The whole listing is to be repeated exactly. Add nothing.
Given data: Begin
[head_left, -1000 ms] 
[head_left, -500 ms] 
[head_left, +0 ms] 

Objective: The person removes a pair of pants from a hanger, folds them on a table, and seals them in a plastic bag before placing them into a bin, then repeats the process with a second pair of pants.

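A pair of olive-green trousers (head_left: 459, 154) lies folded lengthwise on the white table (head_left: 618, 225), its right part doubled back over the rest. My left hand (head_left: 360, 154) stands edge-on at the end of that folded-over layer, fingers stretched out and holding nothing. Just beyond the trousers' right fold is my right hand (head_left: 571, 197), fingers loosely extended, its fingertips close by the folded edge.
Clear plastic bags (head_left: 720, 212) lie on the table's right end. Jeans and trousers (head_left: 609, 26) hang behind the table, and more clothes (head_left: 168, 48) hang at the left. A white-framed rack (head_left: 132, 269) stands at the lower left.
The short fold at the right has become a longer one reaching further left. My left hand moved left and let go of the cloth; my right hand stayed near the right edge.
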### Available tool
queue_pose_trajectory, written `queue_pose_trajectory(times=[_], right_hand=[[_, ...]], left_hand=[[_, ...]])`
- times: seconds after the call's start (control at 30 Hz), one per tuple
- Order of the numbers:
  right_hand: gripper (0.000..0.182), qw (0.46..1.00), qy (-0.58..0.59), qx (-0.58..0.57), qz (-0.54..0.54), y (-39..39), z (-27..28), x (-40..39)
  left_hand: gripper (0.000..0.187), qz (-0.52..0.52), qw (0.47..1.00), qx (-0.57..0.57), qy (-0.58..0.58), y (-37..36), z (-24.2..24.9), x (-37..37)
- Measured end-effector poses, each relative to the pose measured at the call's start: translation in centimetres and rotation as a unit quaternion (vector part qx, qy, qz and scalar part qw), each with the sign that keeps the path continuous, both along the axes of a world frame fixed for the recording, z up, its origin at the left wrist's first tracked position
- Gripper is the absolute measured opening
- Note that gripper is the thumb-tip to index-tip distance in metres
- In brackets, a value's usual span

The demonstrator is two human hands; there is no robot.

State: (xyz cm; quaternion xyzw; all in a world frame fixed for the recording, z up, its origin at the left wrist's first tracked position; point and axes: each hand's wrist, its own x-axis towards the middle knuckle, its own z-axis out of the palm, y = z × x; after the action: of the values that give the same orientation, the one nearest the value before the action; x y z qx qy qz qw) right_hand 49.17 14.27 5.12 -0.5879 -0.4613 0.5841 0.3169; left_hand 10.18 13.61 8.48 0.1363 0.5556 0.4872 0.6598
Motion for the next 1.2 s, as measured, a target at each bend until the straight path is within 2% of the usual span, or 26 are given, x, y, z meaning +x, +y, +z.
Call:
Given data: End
■ Response
[head_left, -1000 ms] 
[head_left, -500 ms] 
[head_left, +0 ms] 

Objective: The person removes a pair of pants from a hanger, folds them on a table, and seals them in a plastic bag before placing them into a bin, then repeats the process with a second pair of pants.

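A pair of olive-green trousers (head_left: 459, 154) lies folded lengthwise on the white table (head_left: 618, 225), its right part doubled back over the rest. My left hand (head_left: 360, 154) stands edge-on at the end of that folded-over layer, fingers stretched out and holding nothing. Just beyond the trousers' right fold is my right hand (head_left: 571, 197), fingers loosely extended, its fingertips close by the folded edge.
Clear plastic bags (head_left: 720, 212) lie on the table's right end. Jeans and trousers (head_left: 609, 26) hang behind the table, and more clothes (head_left: 168, 48) hang at the left. A white-framed rack (head_left: 132, 269) stands at the lower left.
The short fold at the right has become a longer one reaching further left. My left hand moved left and let go of the cloth; my right hand stayed near the right edge.
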### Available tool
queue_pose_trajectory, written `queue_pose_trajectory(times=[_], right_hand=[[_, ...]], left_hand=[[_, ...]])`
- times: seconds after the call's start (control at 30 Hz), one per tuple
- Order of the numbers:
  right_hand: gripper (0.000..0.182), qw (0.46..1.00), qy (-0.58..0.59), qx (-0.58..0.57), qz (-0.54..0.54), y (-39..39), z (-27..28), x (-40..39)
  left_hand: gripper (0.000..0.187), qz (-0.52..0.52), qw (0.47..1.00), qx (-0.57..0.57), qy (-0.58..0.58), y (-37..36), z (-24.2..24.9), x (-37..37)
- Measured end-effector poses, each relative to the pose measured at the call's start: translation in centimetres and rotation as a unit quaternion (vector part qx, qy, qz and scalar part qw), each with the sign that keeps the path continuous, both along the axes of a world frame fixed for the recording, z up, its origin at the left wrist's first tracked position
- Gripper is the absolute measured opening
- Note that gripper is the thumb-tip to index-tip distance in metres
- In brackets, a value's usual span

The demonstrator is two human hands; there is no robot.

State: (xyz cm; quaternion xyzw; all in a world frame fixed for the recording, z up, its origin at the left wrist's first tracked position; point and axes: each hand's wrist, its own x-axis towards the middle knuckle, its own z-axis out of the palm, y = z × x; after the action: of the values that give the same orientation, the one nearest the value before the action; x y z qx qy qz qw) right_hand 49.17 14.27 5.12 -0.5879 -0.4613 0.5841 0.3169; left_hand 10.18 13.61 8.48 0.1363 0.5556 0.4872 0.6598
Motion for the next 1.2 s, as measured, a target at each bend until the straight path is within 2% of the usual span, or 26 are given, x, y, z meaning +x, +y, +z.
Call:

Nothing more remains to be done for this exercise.